A Roast Chicken Recipe for a Cold Autumn Day
1 chicken, rinsed well, patted dry, and allowed to sit at room temperature for 30 minutes
1/2 stick of unsalted butter, softened
3 Tbs assorted herbs, chopped (thereabouts)
1 Tsp salt (coarse, if you grind it yourself)
1 Tsp fresh ground pepper
1 onion, peeled and halved
4 cloves of garlic, peeled
Wine (red or white)
1 Tbs or so of additional chopped herbs
Chicken stock (canned is fine)
Preheat your oven to 350 degrees.
Mash together the butter, herbs, salt, and pepper until uniformly mixed.
Set the chicken on a rack in a roasting pan, and use your fingers to loosen the skin from the breast (be careful not to tear or otherwise poke a hole in the skin). Pull out and discard the pop-up timer because it is literally worthless to the cooking effort.
Using a spoon, scoop the herb butter and slide the spoon under the skin of the chicken, using your fingers to push the butter off of the spoon onto the meat. Massage the butter so that you achieve an even coating of butter underneath the loosened skin.
Using the same spoon, drizzle some olive oil over the chicken and use the spoon to smear it around to coat. You may elect to do this to the back of the bird as well, or you can skip it.
Apply a liberal coating of salt and pepper to the outside of the chicken. Insert the onion halves and garlic cloves into the cavity.
Insert the probe thermometer into the thickest part of the breast, parallel to the bone. Other recipes may have you take the temperature of the thigh, but by the time the thigh meat is done, it is likely that your white meat is dry. When in doubt, I’d rather put the dark meat back into the oven later. Place the roasting pan, with the chicken and probe in place, into the oven.
When the internal temperature of the breast meat has reached 165 degrees, take the roast chicken out of the oven and set it on the stovetop to rest, for at least fifteen minutes. At this time, you may pull the probe out of the chicken and spot-check temperatures in the thigh and throughout – all temperature readings should be at least 160 degrees. If you are preparing a pan sauce, move the chicken to a platter and remove the rack from the pan.
Drain all of the liquid from the pan into a measuring cup.
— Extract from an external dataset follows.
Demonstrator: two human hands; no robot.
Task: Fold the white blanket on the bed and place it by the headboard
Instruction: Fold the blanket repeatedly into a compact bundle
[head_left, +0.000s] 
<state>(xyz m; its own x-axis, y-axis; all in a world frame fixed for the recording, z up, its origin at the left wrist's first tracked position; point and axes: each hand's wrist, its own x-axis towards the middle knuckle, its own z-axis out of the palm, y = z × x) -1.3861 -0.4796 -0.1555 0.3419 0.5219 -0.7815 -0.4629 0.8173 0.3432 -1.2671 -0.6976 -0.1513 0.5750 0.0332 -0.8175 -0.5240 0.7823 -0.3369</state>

If the liquid is mostly fat, you can discard it – if there are some non-fat pan drippings, you can add this back to the sauce later.
Set the pan over one or two stovetop burners set to high, until the contents begin to sizzle. Pour about a cup, cup and a half, of wine into the pan and scrape up all of the sticky bits with a wooden spoon – let that simmer for a minute or so. Add about a cup of chicken stock and stir to combine, then throw in the remaining chopped herbs. Turn the heat down and let that simmer for about five minutes.
Sprinkle about two tablespoons of flour over the sauce, and whisk, making sure to break up any lumps, until the sauce is thickened and smooth. Taste for salt (it probably won’t need any).
Carve both breast halves off of the chicken by slicing lengthwise down the bird, parallel to the breastbone – angle the knife slightly so that you can carve each half off in one piece – and set aside onto a serving platter. Check the thigh meat – if the juices are not running clear, put the legs and thighs back into the oven for another fifteen minutes while covering the white meat with foil. Otherwise, carve the dark meat and set onto the serving platter.
Serve the roasted chicken with the sauce in separate ramekins for dipping.